But Monsignor Bonomelli's faith in the ameliorating tendencies of human affairs does not permit him to believe that the opposing forces, capital and labor, will come into actual and general conflict. There will be adjustments and readjustments. Exactly in what way the problem will be solved, the bishop does not know; only he believes that amelioration will be reached " by the ways of reason and justice, and little by little, as has happened in the case of all the great and durable reforms recorded by history."

MORAL IMPROVEMENT.

Passing to the question of comparative morality, Monsignor Bonomelli expresses opinions and cites evidences which are distinctly noteworthy.
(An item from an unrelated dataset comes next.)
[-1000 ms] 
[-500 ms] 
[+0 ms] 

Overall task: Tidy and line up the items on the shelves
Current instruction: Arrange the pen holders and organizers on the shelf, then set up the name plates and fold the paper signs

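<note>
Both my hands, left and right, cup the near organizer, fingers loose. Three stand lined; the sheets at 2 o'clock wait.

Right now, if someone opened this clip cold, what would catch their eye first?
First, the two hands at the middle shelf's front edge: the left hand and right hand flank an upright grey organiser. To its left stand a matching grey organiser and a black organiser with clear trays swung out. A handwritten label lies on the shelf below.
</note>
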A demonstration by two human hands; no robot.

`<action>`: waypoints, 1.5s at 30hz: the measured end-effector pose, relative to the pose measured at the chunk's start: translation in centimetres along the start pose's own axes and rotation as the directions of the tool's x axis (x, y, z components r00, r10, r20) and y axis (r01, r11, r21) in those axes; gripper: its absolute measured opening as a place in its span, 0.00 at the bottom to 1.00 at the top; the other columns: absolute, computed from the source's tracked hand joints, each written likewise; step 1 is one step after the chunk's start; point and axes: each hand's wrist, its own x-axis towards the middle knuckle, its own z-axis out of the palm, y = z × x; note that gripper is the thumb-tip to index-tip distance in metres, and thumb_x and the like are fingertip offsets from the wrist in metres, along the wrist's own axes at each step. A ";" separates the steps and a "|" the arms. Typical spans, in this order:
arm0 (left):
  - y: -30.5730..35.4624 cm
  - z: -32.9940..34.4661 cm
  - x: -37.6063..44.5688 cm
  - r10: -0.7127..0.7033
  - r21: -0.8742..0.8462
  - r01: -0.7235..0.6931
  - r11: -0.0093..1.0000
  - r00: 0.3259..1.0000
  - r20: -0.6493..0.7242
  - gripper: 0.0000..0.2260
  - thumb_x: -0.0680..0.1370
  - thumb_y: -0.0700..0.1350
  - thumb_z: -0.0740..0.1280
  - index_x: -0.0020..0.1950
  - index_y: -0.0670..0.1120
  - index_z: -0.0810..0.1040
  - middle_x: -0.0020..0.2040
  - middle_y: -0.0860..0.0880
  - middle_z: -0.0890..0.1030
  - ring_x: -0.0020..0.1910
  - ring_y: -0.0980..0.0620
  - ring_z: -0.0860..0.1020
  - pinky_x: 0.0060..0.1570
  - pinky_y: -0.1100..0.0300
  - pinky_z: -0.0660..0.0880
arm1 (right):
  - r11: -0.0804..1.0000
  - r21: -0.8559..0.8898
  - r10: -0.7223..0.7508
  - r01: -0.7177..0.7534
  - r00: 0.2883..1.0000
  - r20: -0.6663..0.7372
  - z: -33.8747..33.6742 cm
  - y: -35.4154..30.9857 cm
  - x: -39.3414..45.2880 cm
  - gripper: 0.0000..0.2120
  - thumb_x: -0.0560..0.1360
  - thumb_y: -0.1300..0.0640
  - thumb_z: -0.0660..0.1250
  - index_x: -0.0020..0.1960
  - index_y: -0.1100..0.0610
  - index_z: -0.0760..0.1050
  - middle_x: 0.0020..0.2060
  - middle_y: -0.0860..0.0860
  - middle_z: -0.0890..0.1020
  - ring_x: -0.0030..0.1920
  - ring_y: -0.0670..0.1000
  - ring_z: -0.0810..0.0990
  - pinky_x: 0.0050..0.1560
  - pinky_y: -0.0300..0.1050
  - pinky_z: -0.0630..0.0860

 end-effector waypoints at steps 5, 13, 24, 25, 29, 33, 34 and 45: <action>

He has no hesitation in affirming that our age is morally better than those which preceded it. After running over a large class of crimes which certainly were formerly more frequent than they are now, he says: "And how often, in past ages, the most horrible crimes remained unpunished, on account of the weakness or connivance of the authorities! . . . I could cite, for example, a province next to ours in which every year in times past there were perpetrated about a thousand homicides, and now there will not be at the most a dozen, and the population has more than doubled." And here follows a remark especially worthy of attention. "In those times passed, there was certainly not the religious indifference or, what is worse, the misbelief which we see in our times. Then religion, or rather religious practices, were observed by

nearly all; but with religious practices there were joined without difficulty scandals and pub lic moral disorders of every kind, and the moral sense had descended so low that no account at all was taken of the manifest contradiction of professing a religion which condemned so strongly their own conduct. Religion, too often, was a species of formality, a decoration which

a man ornamented himself with on certain occasions, and laid aside when he felt like it."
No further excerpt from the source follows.